12- Dünya barışı için esas yapılması gereken, elbette barış hedefi üzerinde bütün milletlerin antlaşmış olmalarıdır. Ancak bu büyük hedefe doğrudan değil de, bölgesel antlaşmalar yoluyla ulaşmayı denemek bence en uygunudur. Balkan Paktı bunun güzel bir örneğidir. Bölgeler büyüdükçe olumlu etkileri giderek bütün dünyayı kaplayacaktır. Milletler Cemiyeti barışın idamesinde henüz yeterli değildir, ancak yine de gereklidir. Tarih 26 Mayıs 1935… Amerikalı bir gazeteci ile yaptığım görüşmede bu düşüncelerimi şöyle açıkladım:
13- Esas gaye, bütün milletlerin, devletlerin paktıdır. Bu kadar büyük bir kuruluş yaratmak gayesine giderken, ondan önce herkesin kolaylıkla görüşebileceği, anlaşabileceği dar ve belirli çevreler içinde antlaşmaya başlamaktan daha doğal bir şey olamaz. Bir insan yüksek bir ideale giderken, bu ideali bir anda ve ilk girişimde dünyadaki bütün milletlere anlatabilir mi? O önce kendi yakınlarından olanlarla anlaşabilir. Bu antlaşmalar yapıldıktan sonradır ki, alan genişler. O halde bölgesel paktlar, barışı bütün insanlığa yaymak gayesini hedef tutunca, bu kuruluşların ne kadar soylu ve ne kadar insani bir değerde olduğuna kuşku yoktur.
14- Bölgesel paktların barışa etkili olduğunu teorik düşüncelerin üzerinde olarak fiilen bu dakikada görmekte değil miyiz? Bu noktayı bütün insanlığın gözünde cisimleştirmek için mevcut paktlardan, örneğin birini göz önüne getirmek yeterlidir sanırım: Balkan Paktı… Bu pakt geçmişin bütün acı ve tatlı günlerini yaşadıktan ve birbirlerini kırmak, mahvetmek yolunu takip edenlere bilerek veya bilmeyerek tabi olduktan sonra gerçeği gören toplumlar tarafından büyük ideale hizmet gayesiyle kurulmuş bir pakttır. Büyük ideal, barıştır. Balkan Paktı’nı yapanlar barışın yalnız kendi aralarında kurulmasını elbette ilk amaç olarak kabul etmişlerdir. Fakat onların büyük amacı bu barış ve insanlık paktının, kurulmuş olduğunu ve kurulabilir olduğunu dünyaya gösterir bir örnek olmak iddiasını muhafaza ediyor.

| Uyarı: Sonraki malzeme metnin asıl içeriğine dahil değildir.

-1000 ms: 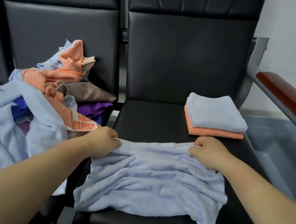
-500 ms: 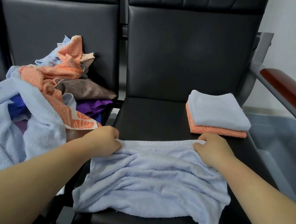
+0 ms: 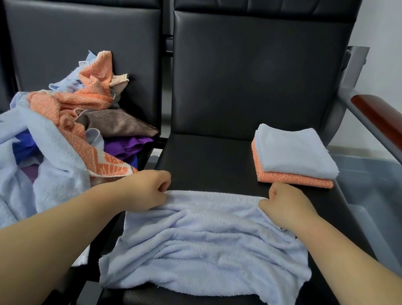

15- Buna benzer Küçük İtilaf da vardır. Bu “küçük” sözcüğü ile ifade edilmekte olan mevcudiyetlerin büyük etkileri her gün dünya olayları üzerinde insani ve barışsever etkilerini göstermekte olduğu görülmüyor mu? Tekrar ediyorum: Bölgesel antlaşmalar, barışı koruyucu ve dolayısıyla çok insani oluşumlardır. Bölgeler büyüdükçe bu insani düşüncenin yavaş yavaş bütün dünyayı kapsaması mantıklı bir gidiş değil midir? Her anlaşma iki kişi arasında olsa dahi insanlık için çok faydalıdır. Yeter ki anlaşmalar insan mutluluğunu yüksek gaye bilmiş olsun.
16- Milletler Cemiyeti barışın idamesi için henüz tam ve mutlak bir etken değildir. Fakat Milletler Cemiyeti en büyük ideali gerçekleştirmek için kurulmuş en büyük örgüttür. İnsanlıkta barışı, huzuru, milletler arasında işbirliğini kurabilmek için bugün mevcut olmasaydı dahi, bu yüksek kuruluşu vücuda getirmek, her gün daha çok ilerlemekte olan uygar insan zekâsının bir icadı olmak lazım gelirdi ve olacaktır.